Everything in the listing should be copied exactly, save for the pictures.

*** Opening of DATA EXCERPT ***

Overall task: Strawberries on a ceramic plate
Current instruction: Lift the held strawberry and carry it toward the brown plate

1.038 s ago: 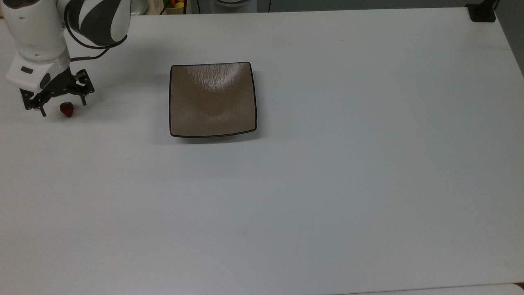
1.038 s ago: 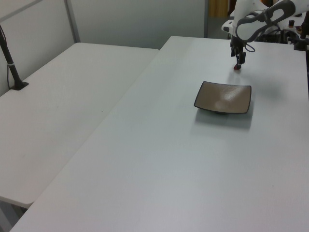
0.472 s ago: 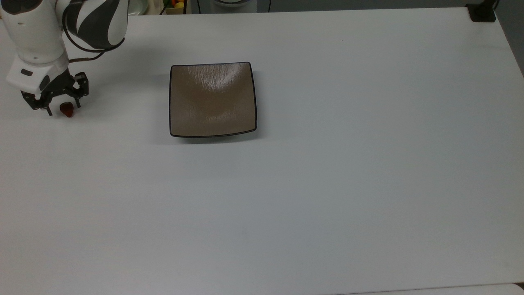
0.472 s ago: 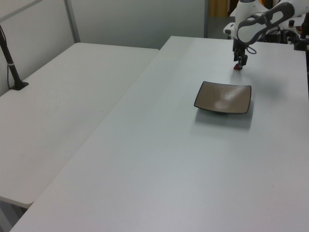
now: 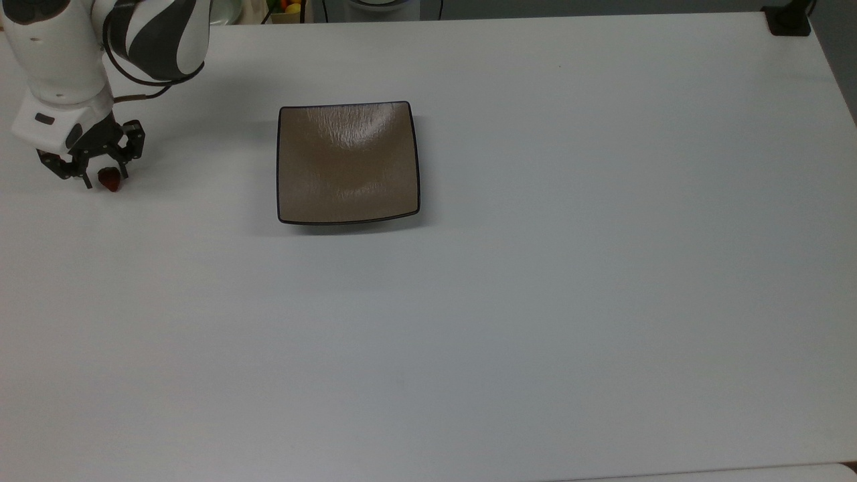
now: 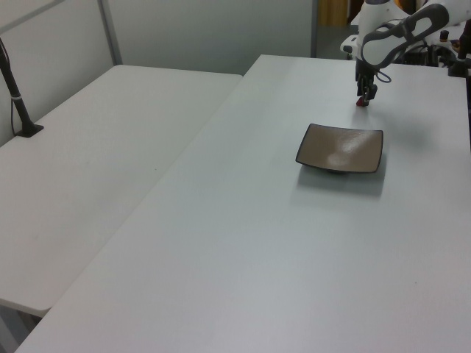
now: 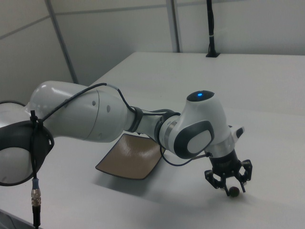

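Ideally, at the top view's upper left, the black gripper (image 5: pixel 105 179), fingers spread around the tiny dark-red strawberry (image 5: pixel 110 179), squeezes gently before lifting toward the square taupe ceramic plate (image 5: pixel 347 163).

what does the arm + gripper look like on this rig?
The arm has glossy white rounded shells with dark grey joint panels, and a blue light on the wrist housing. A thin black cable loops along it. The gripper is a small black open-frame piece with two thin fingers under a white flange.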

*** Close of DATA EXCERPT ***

## [RESULT]
Overall task: Strawberries on a ceramic plate
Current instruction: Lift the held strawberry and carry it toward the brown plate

1.038 s ago: 
1.038 s ago: 
0.472 s ago: 
0.472 s ago: 
now: 
now: 
now: 

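Ideally, at the top view's upper left, the black gripper (image 5: pixel 105 179), fingers spread around the tiny dark-red strawberry (image 5: pixel 110 179), squeezes gently before lifting toward the square taupe ceramic plate (image 5: pixel 347 163).

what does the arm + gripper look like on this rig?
The arm has glossy white rounded shells with dark grey joint panels, and a blue light on the wrist housing. A thin black cable loops along it. The gripper is a small black open-frame piece with two thin fingers under a white flange.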

What was produced is the complete output.